Nearly 70 per cent of ICT professionals' occupations are in shortage around Australia, according to a new reporting warning the nation faces a skills challenge not seen for six decades.
The first annual Jobs and Skills Report, Towards A National Jobs and Skills Roadmap, released this week, outlines the “very significant challenges” Australia is facing in terms of skills shortages as digital literacy gaps threaten the country’s ability to embrace the opportunities emerging technologies provide.
Acting Jobs and Skills Australia Commissioner Professor Peter Dawkins said Australia is facing a skills challenge unlike anything it has seen since the 1960s.
“A focused and coordinated effort is required to ensure Australians are equipped with the knowledge, skills and capabilities needed for today and tomorrow,” Dawkins said in the report’s foreword.
Jobs and Skills Australia was established in November last year by the new Labor government, and made permanent in August.
More than a third (36 per cent) of all occupations assessed are in national shortage, the report found, with tech skills and jobs facing particular shortages while demand is only set to increase.
Professional, scientific and technical services jobs are projected to grow by 116,900 people by 2028, and by 233,600 workers by 2033.
The second largest occupation within this subset – software engineers – has been in shortage since 2021 which the report said “represents a tangible risk to Australia’s ability to compete in a global digital world”.
Further exacerbating the problem is a significant gender imbalance in software engineering in Australia, with 85 per cent of workers in the profession being men.
Digital transformation was labelled as a “megatrend” that will shape Australia’s future workforce and economy.
Developments like digitisation, automation and the emergence of artificial intelligence “open up significant productivity enhancing opportunities, and bring with it a critical skills agenda”, the report found.
But Australia needs to uplift its workforce’s expert digital skills and digital literacy if it is to embrace these opportunities.
“The entire Australian workforce will need to be digitally literate and digital literacy has emerged as a foundation skill,” the report said.
“To close these skills gaps, the education and training systems will need to both deliver new skills and adapt in how they deliver them.”
The need for tech skills isn’t specific to tech roles, with the demand for digital skills mostly coming from outside these traditional roles.
Last year, five out of 20 occupations with the highest numbers of job listings requesting digital and data skills were not data and digital occupations.
Jobs where people tend to spend more than half their time using specific data and digital skills are expected to grow at twice the rate than other occupations.
Jobs and Skills Australia called for a comprehensive reform agenda focusing on education to address these severe skills shortages.
The VET sector will be especially important, it found, with “job roles requiring applied learning and practical skills continue to be in demand and in persistent shortage across Australia”.

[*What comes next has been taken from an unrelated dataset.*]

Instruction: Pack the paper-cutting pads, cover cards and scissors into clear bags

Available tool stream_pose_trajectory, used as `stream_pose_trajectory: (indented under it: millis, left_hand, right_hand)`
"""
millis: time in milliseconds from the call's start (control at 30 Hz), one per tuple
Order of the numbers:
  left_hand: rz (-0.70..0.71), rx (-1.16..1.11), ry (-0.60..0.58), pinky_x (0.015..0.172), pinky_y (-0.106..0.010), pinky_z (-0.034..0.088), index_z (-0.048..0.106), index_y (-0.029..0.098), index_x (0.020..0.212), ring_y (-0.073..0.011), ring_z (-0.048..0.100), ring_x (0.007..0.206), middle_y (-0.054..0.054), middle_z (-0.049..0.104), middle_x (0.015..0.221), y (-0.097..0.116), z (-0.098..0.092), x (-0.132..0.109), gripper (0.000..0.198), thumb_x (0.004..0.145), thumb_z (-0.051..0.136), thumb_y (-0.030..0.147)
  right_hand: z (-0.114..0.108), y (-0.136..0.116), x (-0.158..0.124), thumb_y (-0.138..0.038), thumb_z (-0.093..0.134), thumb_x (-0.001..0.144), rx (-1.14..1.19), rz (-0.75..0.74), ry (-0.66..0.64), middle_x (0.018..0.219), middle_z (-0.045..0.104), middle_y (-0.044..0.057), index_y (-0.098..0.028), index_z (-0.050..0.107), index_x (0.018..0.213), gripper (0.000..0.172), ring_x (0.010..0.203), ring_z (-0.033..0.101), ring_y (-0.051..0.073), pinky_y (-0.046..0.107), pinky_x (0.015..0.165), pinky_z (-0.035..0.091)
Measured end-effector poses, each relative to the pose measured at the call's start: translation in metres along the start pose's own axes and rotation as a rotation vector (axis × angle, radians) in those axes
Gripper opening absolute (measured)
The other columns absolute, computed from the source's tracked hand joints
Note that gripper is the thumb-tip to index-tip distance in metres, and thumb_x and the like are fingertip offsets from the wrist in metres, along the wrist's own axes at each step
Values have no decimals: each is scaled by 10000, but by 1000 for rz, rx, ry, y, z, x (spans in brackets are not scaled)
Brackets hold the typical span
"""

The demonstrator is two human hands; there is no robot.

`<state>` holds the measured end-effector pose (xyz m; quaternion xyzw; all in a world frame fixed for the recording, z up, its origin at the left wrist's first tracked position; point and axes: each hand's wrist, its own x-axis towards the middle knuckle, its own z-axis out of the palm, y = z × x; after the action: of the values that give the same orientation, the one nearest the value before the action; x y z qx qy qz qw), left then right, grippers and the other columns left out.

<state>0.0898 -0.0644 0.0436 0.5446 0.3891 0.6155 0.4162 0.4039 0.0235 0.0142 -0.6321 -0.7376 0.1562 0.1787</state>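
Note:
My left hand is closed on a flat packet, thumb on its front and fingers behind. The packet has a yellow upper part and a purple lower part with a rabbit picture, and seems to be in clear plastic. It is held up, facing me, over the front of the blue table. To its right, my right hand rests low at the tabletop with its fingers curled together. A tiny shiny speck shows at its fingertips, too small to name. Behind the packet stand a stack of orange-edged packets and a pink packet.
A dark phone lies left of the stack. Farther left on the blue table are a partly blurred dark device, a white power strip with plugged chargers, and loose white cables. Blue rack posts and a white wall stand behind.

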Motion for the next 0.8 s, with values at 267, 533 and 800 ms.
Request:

The planned National Skills Agreement, which will embed a new model of shared national control of the VET sector to support collaborative and evidence-driven delivery of education and training in response to skills needs, is also important, the report found.
And the VET sector needs to be better connected with higher education, and complemented by migration system reforms with a new data-driven approach to identifying the skills needed.